▶ [WHAT TO WORK ON] The expected output is exactly the lines below, starting at the line with "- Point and" and ending at the line with "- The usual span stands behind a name", both included; no other line belongs in it.
[RECORDS FOR PROCESSING — start]
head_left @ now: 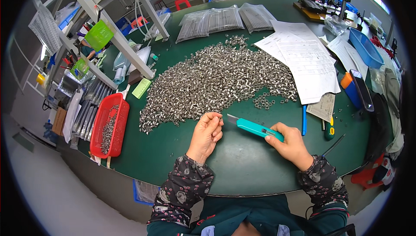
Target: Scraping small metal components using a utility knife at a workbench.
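Note:
My right hand (291, 144) is closed round the teal handle of a utility knife (253, 127). Its blade is out and points left, toward the fingertips of my left hand (204, 135). Those fingers are pinched together on a small metal piece (221, 118), mostly hidden by the thumb and finger. A gap shows between blade tip and fingertips. Just beyond both hands spreads a wide heap of small shiny metal rings (208, 80) on the green table (242, 173). A few rings lie loose at the heap's near right edge.
At left stand a red plastic basket (122, 127) partly filled with metal pieces and a grey shelf frame (130, 56). Bagged metal rods (223, 19) lie at the back. Rightward are papers (307, 69), a blue pen (304, 121), a phone (362, 89) and a blue tray (366, 47).

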`<state>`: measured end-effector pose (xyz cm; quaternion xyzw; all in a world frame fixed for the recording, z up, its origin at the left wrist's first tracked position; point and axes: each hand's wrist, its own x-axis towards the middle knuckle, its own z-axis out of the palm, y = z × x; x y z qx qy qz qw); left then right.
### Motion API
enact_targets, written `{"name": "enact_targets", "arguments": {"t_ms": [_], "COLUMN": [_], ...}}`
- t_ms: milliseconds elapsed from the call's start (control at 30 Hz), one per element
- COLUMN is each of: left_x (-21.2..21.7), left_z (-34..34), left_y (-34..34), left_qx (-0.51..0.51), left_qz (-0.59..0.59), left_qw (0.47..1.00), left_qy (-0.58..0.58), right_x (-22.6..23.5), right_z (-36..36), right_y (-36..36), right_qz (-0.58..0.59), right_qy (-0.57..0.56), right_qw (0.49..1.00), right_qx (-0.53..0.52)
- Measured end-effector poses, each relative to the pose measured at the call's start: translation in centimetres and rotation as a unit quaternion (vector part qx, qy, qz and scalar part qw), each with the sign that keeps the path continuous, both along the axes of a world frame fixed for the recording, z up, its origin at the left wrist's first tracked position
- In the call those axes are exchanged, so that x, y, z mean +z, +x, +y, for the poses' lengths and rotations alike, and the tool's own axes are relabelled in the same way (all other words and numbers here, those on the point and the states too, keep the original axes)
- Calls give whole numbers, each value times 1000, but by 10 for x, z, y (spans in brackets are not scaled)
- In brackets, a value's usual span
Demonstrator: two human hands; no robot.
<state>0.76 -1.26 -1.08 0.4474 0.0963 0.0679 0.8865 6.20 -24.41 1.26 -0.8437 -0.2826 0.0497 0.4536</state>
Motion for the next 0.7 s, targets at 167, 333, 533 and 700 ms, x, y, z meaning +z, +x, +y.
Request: {"name": "enact_targets", "arguments": {"t_ms": [167,333,533,700], "left_x": [-3,-5,-1,-2], "left_z": [2,0,-4,-4], "left_y": [2,2,0,1], "left_qx": [6,1,-5,12], "left_qz": [0,-15,-27,-19], "left_qw": [999,998,991,983], "left_qy": [33,55,130,183], "right_x": [4,0,-8,4], "right_z": [-3,-4,-7,-3], "right_y": [4,6,11,2], "right_qz": [92,121,175,122], "right_qy": [-33,-3,14,-19], "right_qw": [995,992,982,992], "right_qx": [30,47,75,36]}}
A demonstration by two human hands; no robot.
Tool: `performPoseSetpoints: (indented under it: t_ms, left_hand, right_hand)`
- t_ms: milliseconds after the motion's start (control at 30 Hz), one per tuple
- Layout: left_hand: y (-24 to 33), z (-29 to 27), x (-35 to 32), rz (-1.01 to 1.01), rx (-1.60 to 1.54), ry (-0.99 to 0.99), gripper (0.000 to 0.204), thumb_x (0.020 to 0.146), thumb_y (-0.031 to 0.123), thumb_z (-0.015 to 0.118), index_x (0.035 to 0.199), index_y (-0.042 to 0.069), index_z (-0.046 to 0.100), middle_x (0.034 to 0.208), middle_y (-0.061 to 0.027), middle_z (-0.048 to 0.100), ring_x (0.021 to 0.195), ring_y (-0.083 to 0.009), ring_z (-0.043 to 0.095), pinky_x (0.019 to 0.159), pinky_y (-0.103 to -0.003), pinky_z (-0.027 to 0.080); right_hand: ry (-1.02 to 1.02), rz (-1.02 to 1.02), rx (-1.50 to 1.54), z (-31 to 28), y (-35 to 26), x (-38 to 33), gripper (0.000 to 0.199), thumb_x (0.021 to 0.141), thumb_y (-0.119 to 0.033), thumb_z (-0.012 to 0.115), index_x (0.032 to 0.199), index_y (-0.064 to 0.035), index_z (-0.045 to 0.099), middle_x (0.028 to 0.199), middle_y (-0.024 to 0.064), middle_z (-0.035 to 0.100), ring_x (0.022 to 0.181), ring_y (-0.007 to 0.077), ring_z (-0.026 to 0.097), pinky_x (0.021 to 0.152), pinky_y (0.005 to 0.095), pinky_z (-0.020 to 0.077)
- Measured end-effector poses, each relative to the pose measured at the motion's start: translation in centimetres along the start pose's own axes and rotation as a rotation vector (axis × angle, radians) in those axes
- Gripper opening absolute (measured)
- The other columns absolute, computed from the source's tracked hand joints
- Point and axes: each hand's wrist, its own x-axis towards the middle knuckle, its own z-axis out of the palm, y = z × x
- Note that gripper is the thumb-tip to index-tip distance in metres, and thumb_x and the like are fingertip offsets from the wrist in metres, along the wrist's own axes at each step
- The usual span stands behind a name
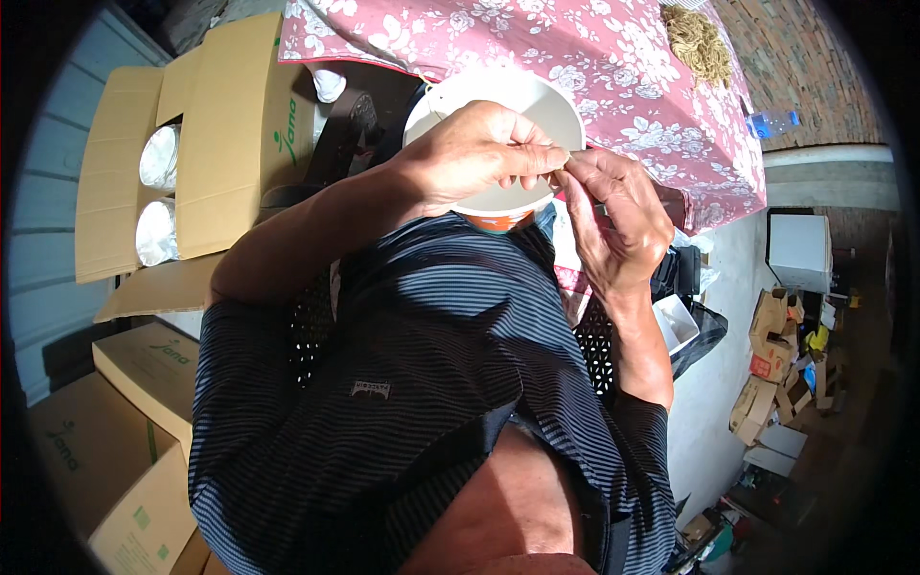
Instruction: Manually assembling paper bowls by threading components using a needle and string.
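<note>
Above a round white tub point(527, 84), my left hand point(484, 149) and my right hand point(618, 211) meet at their fingertips. Thumb and forefinger of each are pinched together, and the tips nearly touch. Whatever lies between them is too small to make out. The tub has a pale inside and an orange and green band on its outer wall; my left hand and forearm cover part of its opening. A thin light strand seems to hang at the tub's left rim.
A table with a pink floral cloth point(632, 105) stands ahead, bearing a bundle of tan fibre point(697, 43). An open cardboard box point(225, 125) at left holds clear-wrapped round packs point(158, 230). More cartons point(144, 374) sit lower left. Flattened boxes point(757, 402) lie far right.
</note>
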Motion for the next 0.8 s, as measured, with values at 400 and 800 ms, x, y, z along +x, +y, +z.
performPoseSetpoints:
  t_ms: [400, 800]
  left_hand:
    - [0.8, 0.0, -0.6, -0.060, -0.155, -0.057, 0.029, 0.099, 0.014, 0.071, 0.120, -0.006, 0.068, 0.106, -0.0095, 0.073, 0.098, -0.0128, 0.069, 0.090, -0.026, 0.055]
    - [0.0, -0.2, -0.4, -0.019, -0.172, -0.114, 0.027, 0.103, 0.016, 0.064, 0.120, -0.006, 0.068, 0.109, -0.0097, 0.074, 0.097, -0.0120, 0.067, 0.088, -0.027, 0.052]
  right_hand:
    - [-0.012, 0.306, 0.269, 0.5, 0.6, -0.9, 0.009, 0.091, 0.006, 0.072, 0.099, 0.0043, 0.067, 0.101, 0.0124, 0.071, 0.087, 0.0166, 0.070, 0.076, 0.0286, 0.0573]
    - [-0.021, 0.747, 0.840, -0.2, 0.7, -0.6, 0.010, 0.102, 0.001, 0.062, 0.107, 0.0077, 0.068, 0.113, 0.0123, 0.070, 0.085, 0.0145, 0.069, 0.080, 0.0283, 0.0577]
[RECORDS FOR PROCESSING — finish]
▶ [OUTPUT OF THE EXERCISE]
- Point and axes: each hand's wrist, its own x-axis towards the middle knuckle, its own z-axis out of the palm, y = z × x
- Note that gripper is the thumb-tip to index-tip distance in metres, and thumb_x and the like are fingertip offsets from the wrist in metres, along the wrist's own axes at each step
- The usual span stands behind a name

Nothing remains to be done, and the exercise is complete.